• **Directions**
Repeat the lines below exactly as written, please, from the line with "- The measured" to the line with "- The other", both lines included, and no others.

=== Begin Enclosure ===

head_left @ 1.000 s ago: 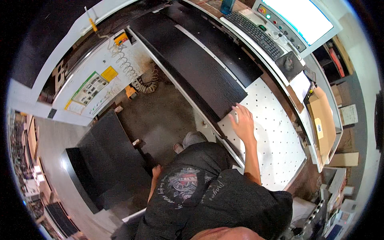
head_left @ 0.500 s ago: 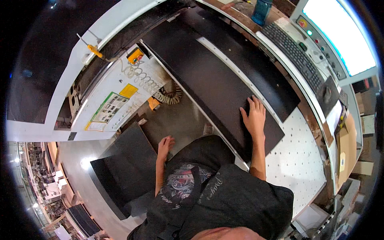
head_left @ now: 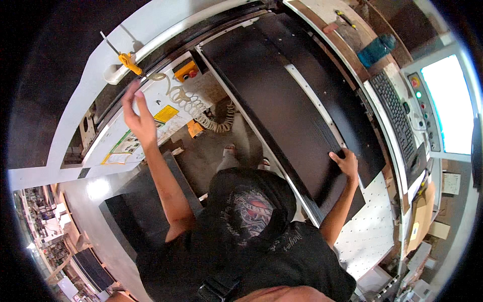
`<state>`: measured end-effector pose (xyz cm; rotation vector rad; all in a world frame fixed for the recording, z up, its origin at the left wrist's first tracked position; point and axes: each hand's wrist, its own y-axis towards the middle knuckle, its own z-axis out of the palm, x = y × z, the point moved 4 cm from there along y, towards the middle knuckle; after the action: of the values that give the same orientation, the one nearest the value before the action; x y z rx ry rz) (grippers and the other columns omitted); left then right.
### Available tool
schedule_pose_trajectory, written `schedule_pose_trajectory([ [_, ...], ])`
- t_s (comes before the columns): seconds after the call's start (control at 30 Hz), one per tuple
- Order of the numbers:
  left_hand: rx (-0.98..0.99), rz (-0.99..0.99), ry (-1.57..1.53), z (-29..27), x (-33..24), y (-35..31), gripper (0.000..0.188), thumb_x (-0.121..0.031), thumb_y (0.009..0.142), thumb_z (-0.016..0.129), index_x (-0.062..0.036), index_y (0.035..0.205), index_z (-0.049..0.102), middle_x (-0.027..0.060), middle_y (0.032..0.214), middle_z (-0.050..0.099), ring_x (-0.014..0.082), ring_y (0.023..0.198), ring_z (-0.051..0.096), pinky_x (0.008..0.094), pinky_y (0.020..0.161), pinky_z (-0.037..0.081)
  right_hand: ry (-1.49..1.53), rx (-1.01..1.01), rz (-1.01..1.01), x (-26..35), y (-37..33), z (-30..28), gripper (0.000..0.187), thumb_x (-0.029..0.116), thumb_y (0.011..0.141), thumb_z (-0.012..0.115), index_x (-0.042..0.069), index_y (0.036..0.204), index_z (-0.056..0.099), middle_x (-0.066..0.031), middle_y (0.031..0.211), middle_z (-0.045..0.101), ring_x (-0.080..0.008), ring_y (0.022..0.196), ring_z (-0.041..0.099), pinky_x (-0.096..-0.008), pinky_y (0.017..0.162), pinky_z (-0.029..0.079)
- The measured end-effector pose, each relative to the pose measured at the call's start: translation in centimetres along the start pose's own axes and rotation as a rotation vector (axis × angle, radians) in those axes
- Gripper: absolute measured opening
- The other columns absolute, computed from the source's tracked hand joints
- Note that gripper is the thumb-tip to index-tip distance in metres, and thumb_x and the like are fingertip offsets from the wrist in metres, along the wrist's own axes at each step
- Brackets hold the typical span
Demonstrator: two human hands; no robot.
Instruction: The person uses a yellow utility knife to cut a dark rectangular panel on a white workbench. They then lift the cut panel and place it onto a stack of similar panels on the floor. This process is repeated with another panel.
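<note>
My left hand (head_left: 138, 118) is raised in the air with its fingers stretched upward, holding nothing. Just beyond its fingertips hangs a yellow air blow gun (head_left: 129, 63) with a thin metal nozzle, on a pale coiled hose (head_left: 187, 103). My right hand (head_left: 347, 165) rests at the far edge of a long dark panel (head_left: 276, 116), thumb spread on its surface and fingers bent at the edge beside a white perforated strip (head_left: 314, 100). A second dark panel (head_left: 327, 90) lies beyond that strip. Both panels lie on the machine bed.
A white dotted bed surface (head_left: 365, 236) shows at the right. Beyond stand a keyboard (head_left: 395, 110), a bright monitor (head_left: 448, 103) and a blue bottle (head_left: 376, 50). A yellow control box (head_left: 186, 70) sits on the white machine side. Dark boards (head_left: 141, 211) are stacked low at my left.
My left hand has risen from near my waist toward the blow gun. My right hand, flat on the panel before, now has bent fingers at its far edge. The view has shifted.
</note>
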<state>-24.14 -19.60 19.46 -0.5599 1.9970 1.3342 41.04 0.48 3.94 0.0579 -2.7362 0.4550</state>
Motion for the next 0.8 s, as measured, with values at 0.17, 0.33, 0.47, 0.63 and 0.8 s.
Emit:
schedule_pose_trajectory([
  [0.17,-0.154,0.132,0.28,0.4,3.2,6.8,0.044,-0.028,0.107,0.067,0.0013,0.139,0.065,0.0169,0.141,0.068,0.027,0.131,0.062,0.0392,0.116,0.042,0.036,0.14,0.025,-0.6,0.5,-0.3,0.073,0.05,0.079,0.091,-0.004,0.124,0.073,-0.0223,0.109,0.079,-0.0321,0.107,0.077,-0.0418,0.092,0.057],
  [0.33,0.027,0.317,0.865,2.8,6.7,8.9,0.05,-0.036,0.104,0.071,0.0007,0.137,0.064,0.0208,0.145,0.063,0.0337,0.139,0.057,0.0494,0.119,0.038,0.15,0.033,0.003,-3.4,0.3,1.1,0.079,0.041,0.076,0.096,-0.005,0.134,0.067,-0.0241,0.121,0.076,-0.0358,0.114,0.073,-0.0434,0.099,0.055],
  [0.47,-0.162,0.438,0.91,2.6,11.5,8.5,0.045,-0.037,0.104,0.069,0.0001,0.131,0.067,0.0166,0.135,0.067,0.0375,0.129,0.06,0.0565,0.118,0.037,-0.05,-0.36,0.04,1.9,-3.4,0.9,0.077,0.034,0.078,0.095,-0.001,0.139,0.064,-0.0259,0.143,0.064,-0.0433,0.134,0.06,-0.0486,0.113,0.048],
  [0.63,-0.228,0.355,0.488,2.4,15.4,9.2,0.03,-0.026,0.108,0.064,0.0017,0.108,0.074,0.0172,0.117,0.074,0.0356,0.107,0.066,0.0521,0.101,0.046,0.056,-0.708,0.109,5.6,-6.1,5.1,0.055,0.024,0.089,0.086,0.004,0.137,0.067,-0.0221,0.15,0.059,-0.0417,0.138,0.055,-0.0486,0.117,0.044],
  [0.8,0.002,0.102,-0.279,11.0,7.7,6.9,0.034,-0.025,0.114,0.051,0.0048,0.108,0.067,0.0155,0.106,0.068,0.0276,0.094,0.066,0.0409,0.081,0.053,0.207,-0.891,0.118,6.1,-7.2,6.6,0.039,0.024,0.089,0.087,0.005,0.121,0.075,-0.02,0.145,0.064,-0.0391,0.137,0.057,-0.049,0.117,0.043],
])
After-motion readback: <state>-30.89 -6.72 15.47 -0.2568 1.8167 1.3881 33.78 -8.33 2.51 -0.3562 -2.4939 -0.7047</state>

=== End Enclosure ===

• **Expected answer**
- The measured end-effector pose, each relative to the pose measured at the call's start: translation in centimetres along the start pose's own axes and rotation as a rotation vector (axis × angle, radians) in those axes
- Gripper: absolute measured opening
- The other columns absolute, computed from the source's tracked hand joints

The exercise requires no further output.